04/05/2026

Le Diable s'habille en Prada 2 / The Devil Wears Prada 2 - David Frankel


SYNOPSIS

Miranda, Andy, Emily et Nigel replongent dans l’univers impitoyable et glamour du magazine Runway et des rues new-yorkaises où l’élégance est une arme redoutable.


CE QUE J'EN AI PENSE

J'avais hâte de retrouver le monde du Diable s'habille en Prada, la douceur d'Andy et le mordant de Miranda. Et replonger dans cette atmosphère new-yorkaise trépidante dans un tourbillon de tenues était en effet très plaisant d'autant que j'adore l'univers de la mode. J'ai également apprécié leur idée à travers ce film de mettre en lumière les difficultés que rencontre la presse écrite dans notre monde actuel où l'on passe plus de temps à scroller qu'à lire.

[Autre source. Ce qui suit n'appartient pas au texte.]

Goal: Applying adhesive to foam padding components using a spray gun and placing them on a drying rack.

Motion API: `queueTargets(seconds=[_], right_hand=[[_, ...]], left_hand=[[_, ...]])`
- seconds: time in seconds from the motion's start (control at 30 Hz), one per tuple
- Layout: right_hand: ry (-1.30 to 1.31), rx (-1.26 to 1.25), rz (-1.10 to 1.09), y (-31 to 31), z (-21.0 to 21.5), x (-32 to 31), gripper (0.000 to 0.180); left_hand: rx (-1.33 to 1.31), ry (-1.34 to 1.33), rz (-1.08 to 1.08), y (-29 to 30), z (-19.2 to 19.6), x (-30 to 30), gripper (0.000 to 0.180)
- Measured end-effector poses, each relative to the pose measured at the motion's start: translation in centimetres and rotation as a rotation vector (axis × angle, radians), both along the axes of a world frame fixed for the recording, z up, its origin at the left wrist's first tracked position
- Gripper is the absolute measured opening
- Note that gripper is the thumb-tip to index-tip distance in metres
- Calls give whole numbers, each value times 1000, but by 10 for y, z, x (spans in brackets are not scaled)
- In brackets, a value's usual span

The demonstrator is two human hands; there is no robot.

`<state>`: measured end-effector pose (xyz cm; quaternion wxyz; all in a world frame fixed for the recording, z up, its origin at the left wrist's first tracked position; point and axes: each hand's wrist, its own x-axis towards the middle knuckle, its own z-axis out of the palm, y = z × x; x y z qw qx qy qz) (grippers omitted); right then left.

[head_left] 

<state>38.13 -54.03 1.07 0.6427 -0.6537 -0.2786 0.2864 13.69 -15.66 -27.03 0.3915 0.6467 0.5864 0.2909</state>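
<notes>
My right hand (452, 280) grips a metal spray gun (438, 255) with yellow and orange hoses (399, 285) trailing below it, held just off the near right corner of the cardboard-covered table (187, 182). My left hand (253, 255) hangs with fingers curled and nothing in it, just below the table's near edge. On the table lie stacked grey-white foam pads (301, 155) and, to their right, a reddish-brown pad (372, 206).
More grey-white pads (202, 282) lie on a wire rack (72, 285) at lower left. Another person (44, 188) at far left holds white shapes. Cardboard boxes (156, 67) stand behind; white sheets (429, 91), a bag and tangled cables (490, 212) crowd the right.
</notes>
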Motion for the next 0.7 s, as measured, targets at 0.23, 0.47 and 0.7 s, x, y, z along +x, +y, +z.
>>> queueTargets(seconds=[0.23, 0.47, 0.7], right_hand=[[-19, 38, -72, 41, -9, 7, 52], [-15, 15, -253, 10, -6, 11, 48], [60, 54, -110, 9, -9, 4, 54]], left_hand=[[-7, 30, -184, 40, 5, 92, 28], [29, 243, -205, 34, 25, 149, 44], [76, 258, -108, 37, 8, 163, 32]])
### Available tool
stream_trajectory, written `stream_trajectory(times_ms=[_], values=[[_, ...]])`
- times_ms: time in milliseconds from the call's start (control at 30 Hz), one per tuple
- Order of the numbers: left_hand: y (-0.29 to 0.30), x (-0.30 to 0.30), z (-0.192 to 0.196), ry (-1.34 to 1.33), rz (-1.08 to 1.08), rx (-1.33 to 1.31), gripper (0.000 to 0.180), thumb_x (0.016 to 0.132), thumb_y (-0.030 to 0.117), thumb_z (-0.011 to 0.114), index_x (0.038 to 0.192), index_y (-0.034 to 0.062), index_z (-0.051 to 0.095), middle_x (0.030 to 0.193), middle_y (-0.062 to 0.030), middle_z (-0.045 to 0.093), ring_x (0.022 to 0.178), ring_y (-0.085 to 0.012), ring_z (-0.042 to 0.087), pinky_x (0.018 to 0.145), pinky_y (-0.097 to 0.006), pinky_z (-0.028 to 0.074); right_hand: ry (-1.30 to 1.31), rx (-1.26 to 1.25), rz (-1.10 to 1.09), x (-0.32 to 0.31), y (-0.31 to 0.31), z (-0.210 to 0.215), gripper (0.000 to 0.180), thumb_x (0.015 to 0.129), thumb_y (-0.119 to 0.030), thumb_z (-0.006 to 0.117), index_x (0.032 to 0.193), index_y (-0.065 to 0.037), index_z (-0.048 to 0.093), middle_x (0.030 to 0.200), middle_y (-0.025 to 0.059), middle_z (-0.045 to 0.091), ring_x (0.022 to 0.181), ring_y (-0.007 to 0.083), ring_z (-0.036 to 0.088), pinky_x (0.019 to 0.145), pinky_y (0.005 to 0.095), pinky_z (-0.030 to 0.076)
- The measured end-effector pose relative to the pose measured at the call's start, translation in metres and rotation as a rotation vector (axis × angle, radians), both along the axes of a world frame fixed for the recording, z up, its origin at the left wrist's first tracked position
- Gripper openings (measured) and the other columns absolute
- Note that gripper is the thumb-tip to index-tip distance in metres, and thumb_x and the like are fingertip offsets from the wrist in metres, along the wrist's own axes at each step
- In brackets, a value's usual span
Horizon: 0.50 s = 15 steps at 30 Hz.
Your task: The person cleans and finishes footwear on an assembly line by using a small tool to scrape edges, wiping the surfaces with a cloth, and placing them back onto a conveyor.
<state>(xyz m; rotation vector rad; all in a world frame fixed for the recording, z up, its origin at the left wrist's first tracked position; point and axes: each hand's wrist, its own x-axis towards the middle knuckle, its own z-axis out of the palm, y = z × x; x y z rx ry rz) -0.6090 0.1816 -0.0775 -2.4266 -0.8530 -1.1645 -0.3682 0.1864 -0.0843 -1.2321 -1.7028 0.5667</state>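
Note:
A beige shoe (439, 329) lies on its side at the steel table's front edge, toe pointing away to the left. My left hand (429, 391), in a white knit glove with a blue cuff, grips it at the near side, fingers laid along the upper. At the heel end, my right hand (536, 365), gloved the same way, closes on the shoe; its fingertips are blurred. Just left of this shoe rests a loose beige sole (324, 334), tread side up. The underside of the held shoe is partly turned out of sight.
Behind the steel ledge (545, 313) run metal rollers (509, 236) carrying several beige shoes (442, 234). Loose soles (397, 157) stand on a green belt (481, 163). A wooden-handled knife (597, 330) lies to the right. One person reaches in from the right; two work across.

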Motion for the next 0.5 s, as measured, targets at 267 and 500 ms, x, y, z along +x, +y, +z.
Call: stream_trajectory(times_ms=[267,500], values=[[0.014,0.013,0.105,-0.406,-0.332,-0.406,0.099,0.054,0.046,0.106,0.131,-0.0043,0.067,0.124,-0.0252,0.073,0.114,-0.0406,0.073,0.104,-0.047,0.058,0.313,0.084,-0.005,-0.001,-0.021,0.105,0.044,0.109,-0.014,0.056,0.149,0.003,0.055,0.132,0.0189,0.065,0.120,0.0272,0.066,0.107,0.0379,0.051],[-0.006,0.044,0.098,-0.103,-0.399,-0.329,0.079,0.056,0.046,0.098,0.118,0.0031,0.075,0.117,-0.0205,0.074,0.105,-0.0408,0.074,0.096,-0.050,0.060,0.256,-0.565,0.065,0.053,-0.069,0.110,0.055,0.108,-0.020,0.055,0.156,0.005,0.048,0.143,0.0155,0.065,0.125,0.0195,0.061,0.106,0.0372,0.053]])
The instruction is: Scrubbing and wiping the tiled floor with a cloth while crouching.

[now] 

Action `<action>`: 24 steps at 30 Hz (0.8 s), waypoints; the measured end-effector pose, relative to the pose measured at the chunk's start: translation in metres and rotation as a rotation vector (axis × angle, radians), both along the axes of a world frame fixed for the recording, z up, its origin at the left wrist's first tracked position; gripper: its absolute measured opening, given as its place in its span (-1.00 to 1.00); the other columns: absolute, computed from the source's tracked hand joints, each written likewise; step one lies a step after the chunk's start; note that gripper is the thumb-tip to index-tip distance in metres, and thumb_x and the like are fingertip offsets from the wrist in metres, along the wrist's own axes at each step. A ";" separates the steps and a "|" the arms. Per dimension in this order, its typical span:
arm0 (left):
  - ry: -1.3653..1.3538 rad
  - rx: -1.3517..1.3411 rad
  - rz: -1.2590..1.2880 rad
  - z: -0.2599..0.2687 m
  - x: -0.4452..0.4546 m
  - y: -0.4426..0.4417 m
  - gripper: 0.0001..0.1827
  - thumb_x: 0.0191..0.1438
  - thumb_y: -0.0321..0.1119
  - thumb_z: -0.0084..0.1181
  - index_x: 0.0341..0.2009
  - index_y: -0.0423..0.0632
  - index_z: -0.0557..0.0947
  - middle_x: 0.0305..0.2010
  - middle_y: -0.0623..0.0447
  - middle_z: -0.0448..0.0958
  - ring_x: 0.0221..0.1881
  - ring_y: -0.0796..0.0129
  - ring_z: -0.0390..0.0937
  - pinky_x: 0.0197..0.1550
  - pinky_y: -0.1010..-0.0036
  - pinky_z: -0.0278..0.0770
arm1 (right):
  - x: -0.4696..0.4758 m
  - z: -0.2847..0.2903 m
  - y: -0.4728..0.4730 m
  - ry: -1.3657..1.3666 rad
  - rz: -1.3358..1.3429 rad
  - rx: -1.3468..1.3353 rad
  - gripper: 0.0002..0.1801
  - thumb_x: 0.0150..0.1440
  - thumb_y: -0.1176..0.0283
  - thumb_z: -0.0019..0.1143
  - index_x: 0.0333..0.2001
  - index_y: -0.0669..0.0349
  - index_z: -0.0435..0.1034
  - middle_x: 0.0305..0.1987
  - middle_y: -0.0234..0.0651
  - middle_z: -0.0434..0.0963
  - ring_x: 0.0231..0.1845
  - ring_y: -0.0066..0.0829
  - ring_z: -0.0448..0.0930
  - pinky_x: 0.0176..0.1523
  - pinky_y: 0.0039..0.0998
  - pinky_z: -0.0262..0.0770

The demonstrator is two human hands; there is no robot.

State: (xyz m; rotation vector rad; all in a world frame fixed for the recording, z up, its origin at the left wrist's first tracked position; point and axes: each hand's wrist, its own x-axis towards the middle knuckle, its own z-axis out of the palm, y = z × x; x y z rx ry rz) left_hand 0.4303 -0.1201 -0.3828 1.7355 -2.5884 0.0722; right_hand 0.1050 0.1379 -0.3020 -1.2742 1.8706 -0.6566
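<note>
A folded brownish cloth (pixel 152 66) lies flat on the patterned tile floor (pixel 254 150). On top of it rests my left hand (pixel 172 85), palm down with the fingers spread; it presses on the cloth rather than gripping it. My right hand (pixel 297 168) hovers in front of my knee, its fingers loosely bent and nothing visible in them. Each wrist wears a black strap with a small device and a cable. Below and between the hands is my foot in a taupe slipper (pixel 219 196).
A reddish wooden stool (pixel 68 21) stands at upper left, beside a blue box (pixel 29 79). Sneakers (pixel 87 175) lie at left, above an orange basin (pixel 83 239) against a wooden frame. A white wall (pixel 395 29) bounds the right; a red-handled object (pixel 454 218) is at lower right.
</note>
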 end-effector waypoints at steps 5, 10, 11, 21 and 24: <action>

Ce film aborde aussi la place de la mode et plus largement de l'art dans un monde de plus en plus gouverné par l'IA. Cependant, j'ai trouvé que les thèmes auraient pu être abordés avec plus de profondeur. De même j'ai été déçue par l'évolution des personnages : Miranda est beaucoup trop douce et passive dans ce nouvel opus. Je trouve qu'elle a de fait perdu grandement de panache. Andy quant à elle m'a semblée figée dans une candeur et une maladresse alors même que son personnage était censé avoir gagné en assurance. Les dialogues manquent également de finesse. En fait, il m'a semblé que le film souffre de vouloir raconter trop de choses à la fois trop vite. Rien n'est vraiment exploré jusqu'au bout et c'est vraiment dommage. Le Diable s'habille en Prada 2 reste un film divertissant mais quelque peu hâtif. 



SYNOPSIS

Andy Sachs reunites with Miranda Priestly as they navigate their careers amid the decline of traditional magazine publishing.


MY THOUGHTS

I couldn’t wait to return to the world of The Devil Wears Prada, to Andy’s sweet nature and Miranda’s sharp tongue. And diving back into that fast-paced New York atmosphere, amidst a whirlwind of outfits, was indeed a real treat, especially as I love the world of fashion. I also appreciated the film’s aim to highlight the challenges facing the print media in today’s world, where we spend more time scrolling than reading. The film also explores the place of fashion—and, more broadly, art—in a world increasingly governed by AI. However, I felt the themes could have been explored in greater depth. Similarly, I was disappointed by the characters’ development: Miranda is far too soft and passive in this new instalment. I feel she has, in fact, lost a great deal of her flair. As for Andy, she seemed stuck in a state of naivety and awkwardness, even though her character was supposed to have gained confidence. The dialogue also lacks finesse. In fact, it seemed to me that the film suffers from trying to tell too many things at once, too quickly. Nothing is really explored to its full extent, which is a real shame. The Devil Wears Prada 2 remains an entertaining film, but one that feels somewhat rushed.